First impressions of the game were incredibly positive – the title theme rings out in Happ’s signature synth style, and it doesn’t take long for the pixel art sprites and backgrounds to really shine. And I have to say that those first impressions didn’t wane; within just a few hours of play it became clear that Axiom Verge 2 is absolutely as good as the original. The masterfully created graphics are striking throughout, but where the original exhibited a decaying, surrealist dystopian future, this new entry shows off a lush and vibrant world that feels very much alive. Areas are depicted with a much greater variety than in the original title, and the playable zones each feel very unique from one another, filled with flora and fauna.
In addition to the overworld, Indra has to navigate an alternate realm known as ‘The Breach’, which acts as a sort of a mirror world to the one that most people can see and experience. The visuals here are even more throwback than those in the main world, with bold – almost obnoxious – colours, and simple sprites that harken back to the days of the NES and the very creation of metroidvania. This stark change in visual presentation really helps to separate the two worlds from each other and hammer home the feeling that you’re travelling to somewhere other when you shift between dimensions.
Underpinning this vision of a buoyant new world is a soundtrack that, in the overworld, eschews pumping synth sounds and makes way for something much more conventional. Each area has a theme that’s expressed through traditional instrumental sounds and punctuated with wild, undulating vocals; they perfectly describe an untamed land that is deeply primal beneath the intrusion of a robotic menace. The Breach offers more familiar musical fare for fans, with retro chip-tune and synthwave music matching up with the throwback aesthetic perfectly. And while the ambient sounds don’t quite reach the heady heights of the soundtrack, they certainly don’t come as a disappointment. The only minor issue I had with the sound was actually the default equalisation; I played the game with a headset and found that when the music was at a comfortable level, the firing and damage sounds were absolutely deafening! It’s a small thing that’s easily fixed with a little tweaking in the options, but undoubtedly stood out in my playthrough.

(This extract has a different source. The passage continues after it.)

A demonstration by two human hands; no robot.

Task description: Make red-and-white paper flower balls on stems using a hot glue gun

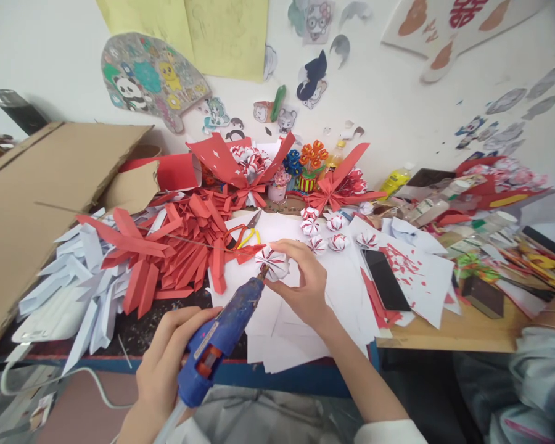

Metroidvania games live and die by the myriad of abilities that are available to collect along the way, and Axiom Verge 2 does a great job of making even the most basic of upgrades feel like a bold jump in your ability to explore. Indra gains new abilities by finding and destroying urns that are hidden throughout the world, releasing ancient beings known as ‘Arms’ who have been trapped inside. New abilities come in a flurry, especially early on, and it feels like the map grows exponentially with every hour of gameplay. The drone from Axiom Verge makes a welcome return (albeit in an altered fashion), and the ability to hack parts of the world around you, including enemies, was a personal favourite of mine. With all that said, I was sad that some of the upgrades quickly fell by the wayside as they were overridden by more useful and broad reaching abilities. Some of the puzzles are deliciously thought out, but I think there was definitely a missed opportunity in utilising some of the lesser used abilities more often, particularly later in the game.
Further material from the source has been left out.